* _The problem_
For the records that follow, please set down exactly the lines between the one holding "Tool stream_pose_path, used" and the one holding "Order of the", inclusive, and only those.

* _Task material_
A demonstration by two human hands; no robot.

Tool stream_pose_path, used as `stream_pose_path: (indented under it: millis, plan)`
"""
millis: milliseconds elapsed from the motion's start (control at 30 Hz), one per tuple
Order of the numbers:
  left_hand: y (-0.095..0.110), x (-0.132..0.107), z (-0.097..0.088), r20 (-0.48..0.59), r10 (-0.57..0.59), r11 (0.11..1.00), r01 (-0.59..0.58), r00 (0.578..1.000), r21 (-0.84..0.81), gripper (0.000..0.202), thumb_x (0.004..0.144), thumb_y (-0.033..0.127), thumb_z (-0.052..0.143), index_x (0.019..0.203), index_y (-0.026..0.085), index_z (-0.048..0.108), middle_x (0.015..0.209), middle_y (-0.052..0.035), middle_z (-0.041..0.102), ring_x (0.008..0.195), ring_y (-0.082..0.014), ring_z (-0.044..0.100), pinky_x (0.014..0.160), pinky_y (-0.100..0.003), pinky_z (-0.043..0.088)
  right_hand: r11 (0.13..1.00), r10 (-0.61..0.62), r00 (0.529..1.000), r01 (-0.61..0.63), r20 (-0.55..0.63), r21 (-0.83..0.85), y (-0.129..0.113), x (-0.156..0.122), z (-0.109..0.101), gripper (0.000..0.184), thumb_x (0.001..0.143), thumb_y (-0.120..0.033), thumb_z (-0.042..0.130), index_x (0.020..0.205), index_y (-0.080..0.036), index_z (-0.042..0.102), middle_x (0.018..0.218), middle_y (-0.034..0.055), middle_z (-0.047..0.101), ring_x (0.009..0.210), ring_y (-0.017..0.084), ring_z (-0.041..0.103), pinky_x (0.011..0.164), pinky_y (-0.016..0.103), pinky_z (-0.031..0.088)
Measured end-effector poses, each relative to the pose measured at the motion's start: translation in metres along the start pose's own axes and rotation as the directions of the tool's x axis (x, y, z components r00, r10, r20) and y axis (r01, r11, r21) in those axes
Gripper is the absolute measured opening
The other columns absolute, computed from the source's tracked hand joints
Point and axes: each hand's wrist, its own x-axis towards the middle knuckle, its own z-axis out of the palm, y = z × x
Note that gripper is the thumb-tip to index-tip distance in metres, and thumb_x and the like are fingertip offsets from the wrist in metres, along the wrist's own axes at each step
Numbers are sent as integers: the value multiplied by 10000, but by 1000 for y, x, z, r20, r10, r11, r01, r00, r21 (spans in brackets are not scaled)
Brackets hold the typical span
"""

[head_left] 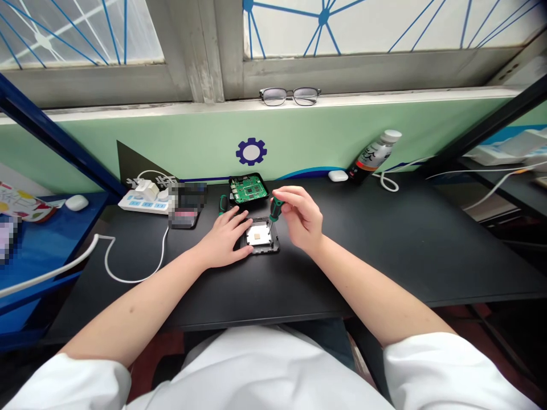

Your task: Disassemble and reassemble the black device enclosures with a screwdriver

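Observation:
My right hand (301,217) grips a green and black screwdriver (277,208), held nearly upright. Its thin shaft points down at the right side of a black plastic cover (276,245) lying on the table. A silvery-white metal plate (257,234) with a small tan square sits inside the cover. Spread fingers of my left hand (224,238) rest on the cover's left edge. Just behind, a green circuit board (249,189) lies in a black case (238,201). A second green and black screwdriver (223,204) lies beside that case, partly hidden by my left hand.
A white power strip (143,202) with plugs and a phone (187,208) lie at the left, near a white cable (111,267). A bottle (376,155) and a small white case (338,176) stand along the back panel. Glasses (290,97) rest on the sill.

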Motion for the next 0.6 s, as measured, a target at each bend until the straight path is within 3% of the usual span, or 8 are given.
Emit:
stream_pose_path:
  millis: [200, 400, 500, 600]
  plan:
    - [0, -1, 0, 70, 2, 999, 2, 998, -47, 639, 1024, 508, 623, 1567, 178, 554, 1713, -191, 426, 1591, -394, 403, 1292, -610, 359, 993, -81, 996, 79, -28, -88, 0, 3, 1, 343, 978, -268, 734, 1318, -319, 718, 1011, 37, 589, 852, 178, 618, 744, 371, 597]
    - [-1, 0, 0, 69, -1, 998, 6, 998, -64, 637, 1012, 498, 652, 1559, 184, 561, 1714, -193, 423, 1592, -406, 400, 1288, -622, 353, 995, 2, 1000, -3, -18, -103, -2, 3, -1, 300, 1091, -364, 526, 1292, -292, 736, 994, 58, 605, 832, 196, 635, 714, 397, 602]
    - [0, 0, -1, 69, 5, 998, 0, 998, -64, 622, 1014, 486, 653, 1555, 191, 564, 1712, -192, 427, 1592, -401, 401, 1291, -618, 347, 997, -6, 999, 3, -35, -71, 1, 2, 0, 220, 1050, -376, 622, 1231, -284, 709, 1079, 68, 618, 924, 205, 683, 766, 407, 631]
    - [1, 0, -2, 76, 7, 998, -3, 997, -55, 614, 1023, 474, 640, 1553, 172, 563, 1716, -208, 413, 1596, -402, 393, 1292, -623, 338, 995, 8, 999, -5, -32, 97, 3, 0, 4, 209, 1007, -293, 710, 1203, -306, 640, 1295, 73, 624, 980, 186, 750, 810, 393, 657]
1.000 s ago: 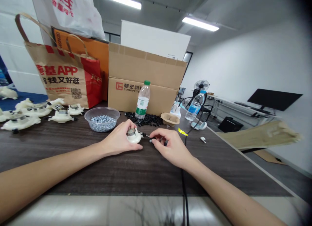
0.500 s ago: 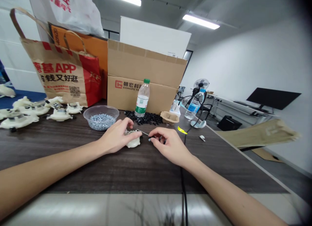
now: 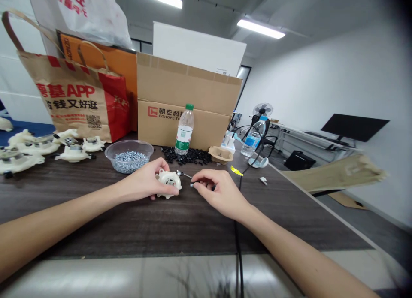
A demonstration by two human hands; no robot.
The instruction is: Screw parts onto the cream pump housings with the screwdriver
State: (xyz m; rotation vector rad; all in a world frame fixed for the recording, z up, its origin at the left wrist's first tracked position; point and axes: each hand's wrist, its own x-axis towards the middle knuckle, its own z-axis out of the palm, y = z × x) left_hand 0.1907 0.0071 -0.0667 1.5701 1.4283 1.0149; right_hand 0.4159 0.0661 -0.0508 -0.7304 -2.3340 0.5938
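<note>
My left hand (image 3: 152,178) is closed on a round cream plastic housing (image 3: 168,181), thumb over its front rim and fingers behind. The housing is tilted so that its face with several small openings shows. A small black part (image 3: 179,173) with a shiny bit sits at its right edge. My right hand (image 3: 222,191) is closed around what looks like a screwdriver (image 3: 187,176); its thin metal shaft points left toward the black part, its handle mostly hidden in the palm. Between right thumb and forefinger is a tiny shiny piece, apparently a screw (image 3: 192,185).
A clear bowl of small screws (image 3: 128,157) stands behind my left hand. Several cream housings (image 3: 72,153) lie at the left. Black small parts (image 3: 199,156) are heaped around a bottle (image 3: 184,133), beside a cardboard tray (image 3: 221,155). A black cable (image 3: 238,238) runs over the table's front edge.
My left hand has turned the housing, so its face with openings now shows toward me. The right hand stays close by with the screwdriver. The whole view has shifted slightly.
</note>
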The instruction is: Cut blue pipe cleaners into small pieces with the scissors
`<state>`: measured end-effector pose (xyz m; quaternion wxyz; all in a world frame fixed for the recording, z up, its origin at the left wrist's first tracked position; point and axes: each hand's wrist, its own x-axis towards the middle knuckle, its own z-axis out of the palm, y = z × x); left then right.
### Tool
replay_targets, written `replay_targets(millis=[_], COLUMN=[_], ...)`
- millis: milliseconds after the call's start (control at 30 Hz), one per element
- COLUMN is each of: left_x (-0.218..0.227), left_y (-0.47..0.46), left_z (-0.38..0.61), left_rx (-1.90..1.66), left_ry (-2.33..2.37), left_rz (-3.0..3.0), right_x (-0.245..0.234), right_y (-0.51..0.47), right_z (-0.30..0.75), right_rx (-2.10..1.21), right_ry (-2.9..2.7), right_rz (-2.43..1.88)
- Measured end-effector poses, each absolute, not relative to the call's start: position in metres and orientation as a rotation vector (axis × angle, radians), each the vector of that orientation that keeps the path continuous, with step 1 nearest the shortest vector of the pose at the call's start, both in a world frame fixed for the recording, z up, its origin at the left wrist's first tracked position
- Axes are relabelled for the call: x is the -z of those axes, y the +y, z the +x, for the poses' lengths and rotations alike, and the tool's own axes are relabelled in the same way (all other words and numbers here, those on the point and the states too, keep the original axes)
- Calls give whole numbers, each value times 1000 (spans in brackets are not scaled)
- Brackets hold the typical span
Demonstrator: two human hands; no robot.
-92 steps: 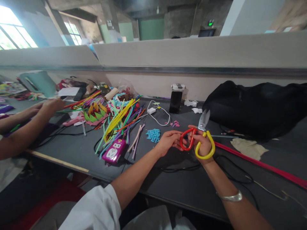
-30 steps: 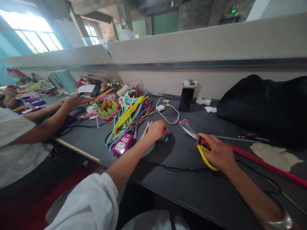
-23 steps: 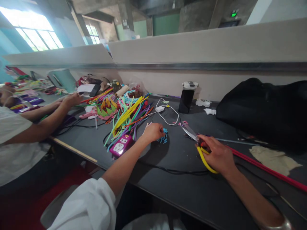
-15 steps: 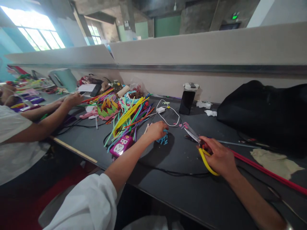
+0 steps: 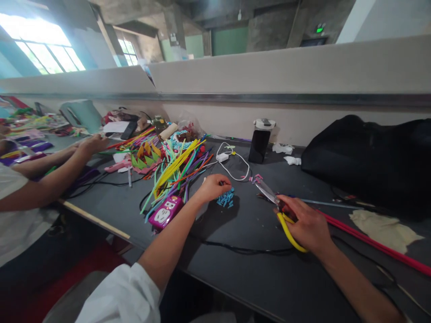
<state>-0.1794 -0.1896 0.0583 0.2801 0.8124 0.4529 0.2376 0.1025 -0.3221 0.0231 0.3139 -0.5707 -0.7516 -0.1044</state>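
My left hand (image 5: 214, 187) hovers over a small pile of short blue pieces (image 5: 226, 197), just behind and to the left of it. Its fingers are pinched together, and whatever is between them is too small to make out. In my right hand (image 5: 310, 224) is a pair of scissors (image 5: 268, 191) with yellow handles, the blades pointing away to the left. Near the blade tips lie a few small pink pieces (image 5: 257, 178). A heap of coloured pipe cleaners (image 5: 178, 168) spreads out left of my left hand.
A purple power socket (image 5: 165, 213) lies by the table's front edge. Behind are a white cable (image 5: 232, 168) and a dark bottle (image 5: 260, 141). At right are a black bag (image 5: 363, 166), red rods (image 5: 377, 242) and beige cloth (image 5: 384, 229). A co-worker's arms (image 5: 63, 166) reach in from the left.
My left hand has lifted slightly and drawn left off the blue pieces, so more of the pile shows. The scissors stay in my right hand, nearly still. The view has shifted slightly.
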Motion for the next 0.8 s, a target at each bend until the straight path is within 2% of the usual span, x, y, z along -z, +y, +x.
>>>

* _Response box_
Tool stream_pose_path, used as `stream_pose_path: (indented under it: millis, plan)`
"""
millis: milliseconds elapsed from the motion's start (control at 30 Hz), one per tuple
Order of the numbers:

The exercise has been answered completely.